How 5 Cold Showers Can Change Your Mindset

Excuses take away your future, so that you can still have something to day dream about today.

Last week, I started the Cold Shower Therapy (#CST) challenge.  When you accept the #CST challenge, you agree to spend the next 30 showers without hot water.  For 30 mornings you climb into the shower, take a deep breath, and try to stand under an icy stream for 5 minutes (or just long enough to speed wash yourself).

While I’ve read all about the great benefits of CST, there are also a few of unforeseen dangers that I didn’t realize come with it.  Within just one week of starting the challenge the following had plagued my life:

  • Loss of Appetite
  • Loss of Interest in things I once enjoyed
  • Poison Ivy
  • Walking with a limp 

Prior to starting this challenge, I could eat huge portions of my favorite foods, often until I became ill.  I could browse Reddit nearly all weekend, and feel completely fine with the few accomplishments I mustered before bed on Sunday night.  I also sure as hell didn’t have itchy skin or trouble walking.  But now all of that has changed, and it’s all because of something so simple: the act of choosing a cold shower over a hot one.

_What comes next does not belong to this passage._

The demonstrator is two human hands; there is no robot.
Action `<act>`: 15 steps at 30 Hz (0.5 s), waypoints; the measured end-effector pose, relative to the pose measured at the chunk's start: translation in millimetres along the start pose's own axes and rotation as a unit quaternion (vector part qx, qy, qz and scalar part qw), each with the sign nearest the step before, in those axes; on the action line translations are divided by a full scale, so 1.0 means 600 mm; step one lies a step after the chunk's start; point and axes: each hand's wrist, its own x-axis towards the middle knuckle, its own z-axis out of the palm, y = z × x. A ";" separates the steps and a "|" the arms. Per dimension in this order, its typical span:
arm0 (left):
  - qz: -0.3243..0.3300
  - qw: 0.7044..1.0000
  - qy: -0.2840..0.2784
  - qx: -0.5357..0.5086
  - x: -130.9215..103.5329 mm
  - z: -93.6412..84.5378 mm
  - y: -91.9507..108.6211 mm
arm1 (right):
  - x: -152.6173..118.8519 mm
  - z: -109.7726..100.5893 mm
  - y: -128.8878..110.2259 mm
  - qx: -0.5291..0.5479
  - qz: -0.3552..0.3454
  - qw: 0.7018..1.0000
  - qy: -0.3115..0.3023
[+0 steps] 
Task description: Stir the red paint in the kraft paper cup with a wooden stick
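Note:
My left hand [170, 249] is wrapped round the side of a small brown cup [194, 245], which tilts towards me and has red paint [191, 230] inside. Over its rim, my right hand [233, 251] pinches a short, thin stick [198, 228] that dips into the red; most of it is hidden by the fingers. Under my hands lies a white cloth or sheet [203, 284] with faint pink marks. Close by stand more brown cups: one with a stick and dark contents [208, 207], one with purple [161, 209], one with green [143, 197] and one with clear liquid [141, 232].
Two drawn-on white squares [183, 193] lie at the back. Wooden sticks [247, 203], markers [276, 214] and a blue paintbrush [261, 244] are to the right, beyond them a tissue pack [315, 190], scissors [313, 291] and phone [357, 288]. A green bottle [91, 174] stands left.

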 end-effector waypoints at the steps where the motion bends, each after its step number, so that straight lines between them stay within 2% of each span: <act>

After my first cold shower, I stepped out and immediately felt a rush of pride.  ‘I did it!  I can do anything!’  And I thought that was the point, and went about my day. But it wasn’t until the subsequent showers that I realized where the true motivation comes from.  It’s not so much the act of surviving a cold shower– put me in a shower where my hot water heater is broken, and rather than motivation, I’d emerge with a new form of malice to unleash upon the world.  Rather, it’s the act of hearing yourself come up with such a vast variety of excuses, and making the conscience decision to ignore them all.  It’s amazing just how creative your brain can be.  From the time the alarm goes off, it starts telling you why today would be a GREAT day not to take a cold shower.  Why yesterday (whether amazing or terrible) justifies cranking up the heat.  How there really isn’t any benefit that a hot shower can’t offer.  And my personal favorite: that there just isn’t any point in not being comfortable. 

What I didn’t realize was how much control the excuse generating portion of my brain had over my life.  After all, it generates them in such volume that I never noticed they were the same ones recycled with different words.  I started to catch on when I considered ordering healthier options for lunch:

‘You might get hungry later, so you should go ahead and order the foot long combo.’

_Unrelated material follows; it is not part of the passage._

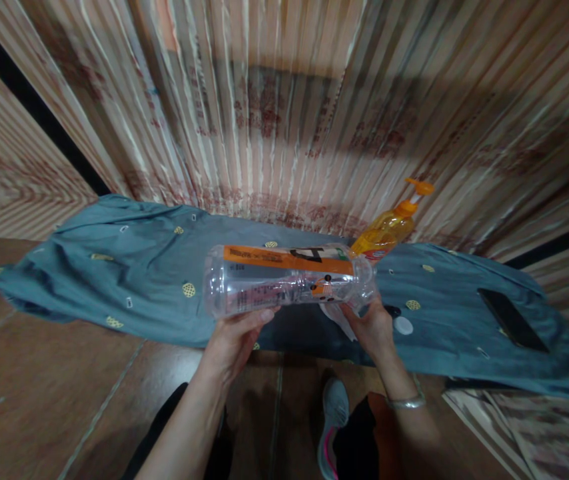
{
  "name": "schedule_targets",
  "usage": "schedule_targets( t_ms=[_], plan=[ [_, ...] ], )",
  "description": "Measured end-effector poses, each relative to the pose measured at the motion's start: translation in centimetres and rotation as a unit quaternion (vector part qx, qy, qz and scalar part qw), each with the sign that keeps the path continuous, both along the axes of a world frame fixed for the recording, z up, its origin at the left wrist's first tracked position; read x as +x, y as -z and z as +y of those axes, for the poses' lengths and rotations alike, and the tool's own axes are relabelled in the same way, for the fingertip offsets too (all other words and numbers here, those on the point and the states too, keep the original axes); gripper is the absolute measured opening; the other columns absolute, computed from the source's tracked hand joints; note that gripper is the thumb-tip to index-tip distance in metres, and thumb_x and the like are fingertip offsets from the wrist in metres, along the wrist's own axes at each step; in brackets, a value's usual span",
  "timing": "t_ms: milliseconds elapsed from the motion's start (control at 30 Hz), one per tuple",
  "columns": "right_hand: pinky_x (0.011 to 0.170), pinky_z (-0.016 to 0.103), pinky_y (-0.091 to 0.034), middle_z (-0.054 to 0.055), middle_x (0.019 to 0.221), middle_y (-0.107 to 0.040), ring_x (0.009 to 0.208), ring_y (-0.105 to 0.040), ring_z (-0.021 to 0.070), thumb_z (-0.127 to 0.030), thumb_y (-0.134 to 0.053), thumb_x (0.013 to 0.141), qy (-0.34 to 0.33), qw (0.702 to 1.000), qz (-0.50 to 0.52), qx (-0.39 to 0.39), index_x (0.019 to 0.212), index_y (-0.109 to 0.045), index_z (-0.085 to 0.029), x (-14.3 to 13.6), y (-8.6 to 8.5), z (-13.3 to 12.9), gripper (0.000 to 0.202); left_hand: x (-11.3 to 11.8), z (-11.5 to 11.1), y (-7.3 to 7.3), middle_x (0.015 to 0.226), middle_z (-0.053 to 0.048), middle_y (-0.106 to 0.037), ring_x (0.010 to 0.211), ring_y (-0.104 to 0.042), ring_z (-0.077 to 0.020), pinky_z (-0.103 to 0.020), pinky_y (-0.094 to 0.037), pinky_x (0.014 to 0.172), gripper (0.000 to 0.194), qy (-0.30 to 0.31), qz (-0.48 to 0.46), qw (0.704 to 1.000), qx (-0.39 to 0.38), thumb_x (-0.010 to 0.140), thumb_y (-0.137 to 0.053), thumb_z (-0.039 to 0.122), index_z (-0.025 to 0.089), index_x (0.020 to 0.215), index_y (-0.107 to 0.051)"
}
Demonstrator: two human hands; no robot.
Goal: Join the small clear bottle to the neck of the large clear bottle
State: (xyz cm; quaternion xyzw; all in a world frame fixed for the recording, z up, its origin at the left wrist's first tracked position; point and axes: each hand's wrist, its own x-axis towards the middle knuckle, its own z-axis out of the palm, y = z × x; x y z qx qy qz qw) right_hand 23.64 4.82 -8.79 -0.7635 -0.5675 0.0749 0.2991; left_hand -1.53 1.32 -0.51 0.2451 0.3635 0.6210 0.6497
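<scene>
A large clear plastic bottle [274, 283] with an orange label lies sideways in the air, its neck pointing right. My left hand [237, 333] grips it from below near the base, thumb along its near side. At the neck end, my right hand [372, 327] holds the bottle, fingers partly hidden behind it. Beside the right fingers hangs a white piece of tissue or cloth [340, 320]; whether the hand pinches it, I cannot tell. Just right of that hand, a white round cap [403, 325] rests on the cloth by a small black object [393, 311].
A blue-grey patterned cloth [154, 267] covers the narrow bench. Behind the bottle's neck stands an orange pump bottle [384, 230] with yellow liquid. A black phone [512, 319] lies at the right. A pleated curtain [274, 133] hangs behind; dark poles [39, 100] slant at the sides.
</scene>
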Motion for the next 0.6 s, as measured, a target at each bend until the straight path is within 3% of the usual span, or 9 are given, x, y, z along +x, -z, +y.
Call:
schedule_targets(
  t_ms=[600],
  plan=[
    [0.068, 0.036, -0.05, 0.015, 0.09, -0.07, 0.081, -0.067, 0.0286, -0.06, -0.051, 0.076, -0.025, 0.999, 0.012, 0.037, 0.111, -0.054, -0.012, 0.19, 0.8, 0.12, 0.059, -0.09, -0.07, 0.13, 0.087, -0.005, -0.077, 0.091, -0.069, -0.0223, -0.038, -0.049, 0.096, 0.031, 0.004, -0.012, 1.0, 0.005, 0.054, -0.08, 0.013, 0.016, 0.084, -0.074]
  ],
)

Or when I thought it would be a good workout to camp on top of Yonah Mountain this weekend:

‘There’s no point (in not being comfortable this weekend).  What benefit can camping at 3,100ft give that a day hike to 1,800 can’t provide?’

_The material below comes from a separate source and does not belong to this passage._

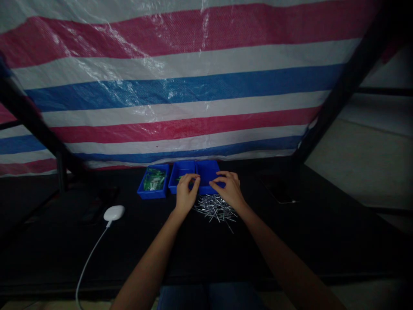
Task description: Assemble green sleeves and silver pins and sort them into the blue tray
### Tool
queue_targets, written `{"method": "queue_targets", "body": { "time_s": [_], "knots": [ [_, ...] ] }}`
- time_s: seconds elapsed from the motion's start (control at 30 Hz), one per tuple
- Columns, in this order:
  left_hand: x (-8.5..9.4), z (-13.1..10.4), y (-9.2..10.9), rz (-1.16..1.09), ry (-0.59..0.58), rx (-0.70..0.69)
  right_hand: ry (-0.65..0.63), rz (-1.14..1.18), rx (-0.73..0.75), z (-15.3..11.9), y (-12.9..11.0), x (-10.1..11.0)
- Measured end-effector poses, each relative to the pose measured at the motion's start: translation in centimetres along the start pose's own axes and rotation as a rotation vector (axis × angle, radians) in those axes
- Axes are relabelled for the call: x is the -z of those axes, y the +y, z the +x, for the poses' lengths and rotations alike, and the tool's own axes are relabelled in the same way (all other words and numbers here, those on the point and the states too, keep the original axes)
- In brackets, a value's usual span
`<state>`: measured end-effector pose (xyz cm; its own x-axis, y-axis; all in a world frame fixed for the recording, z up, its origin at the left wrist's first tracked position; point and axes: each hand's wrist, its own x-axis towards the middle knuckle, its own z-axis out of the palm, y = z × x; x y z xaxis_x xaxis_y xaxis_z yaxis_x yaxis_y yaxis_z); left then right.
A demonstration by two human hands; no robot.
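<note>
My left hand (186, 191) is over the front of the middle blue bin (182, 165), thumb and forefinger brought together in a pinch. My right hand (230, 189) is at the right blue bin (206, 168), its fingers curled towards the thumb. Anything between the fingertips of either hand is too small and dark to make out. Below and between the hands lies a loose pile of thin silver metal pins (215, 207). The left blue bin (140, 191) contains several green and clear pieces. A little green shows in the middle bin, partly behind my left hand.
A white rounded device (114, 212) with a white cable (87, 262) lies on the black table (209, 258) at left. A dark flat object, perhaps a phone (279, 189), lies at right. Behind the bins hangs a striped plastic sheet (180, 99) between dark frame posts.
</note>
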<state>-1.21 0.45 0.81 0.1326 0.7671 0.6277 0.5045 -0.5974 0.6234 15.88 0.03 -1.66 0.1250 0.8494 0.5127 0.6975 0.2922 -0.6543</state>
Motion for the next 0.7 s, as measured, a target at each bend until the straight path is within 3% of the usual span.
{"method": "queue_targets", "body": {
  "time_s": [0.2, 0.33, 0.47, 0.7],
  "knots": [
    [0.2, -0.1, 0.2, 0.073, -0.066, -0.065, -0.022, 0.112, 0.087, 1.1, 0.6, 1.7],
    [0.4, -0.3, 0.2, 0.216, -0.203, -0.165, -0.285, 0.264, 0.067, 1.3, 1.3, 3.3],
    [0.5, -0.3, -0.1, 0.298, -0.236, -0.187, -0.460, 0.285, 0.025, 1.2, 1.6, 4.1],
    [0.0, -0.6, -0.4, 0.324, -0.209, -0.185, -0.471, 0.212, -0.034, 1.5, 3.1, 4.9]
  ]
}}
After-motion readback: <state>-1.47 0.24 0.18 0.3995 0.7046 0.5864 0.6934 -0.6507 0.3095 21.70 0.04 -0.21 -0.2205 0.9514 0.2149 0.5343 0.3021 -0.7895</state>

Suddenly, I realized that not only had I heard these excuses before, but just that morning I had successfully ignored them. But there I was, the day of my hike, and I had decided to lie back in bed.  I had decided to do a number of other things that day, and realized all of them could wait a little longer while I watched some TV and relaxed.  That’s right.  I had come up with excuses not to go camping, and then came up with excuses to procrastinate starting my excuses.   That’s when I took a deep breath, got up, and packed my bag.  Just like turning on the cold water, in the end I was much happier.

Except for the poison ivy and sore muscles.  Those really suck. But I’d do it again!

Did you make any excuses today?  If the answer is “no,” perhaps like me you don’t notice them yet.  And that’s a much bigger problem.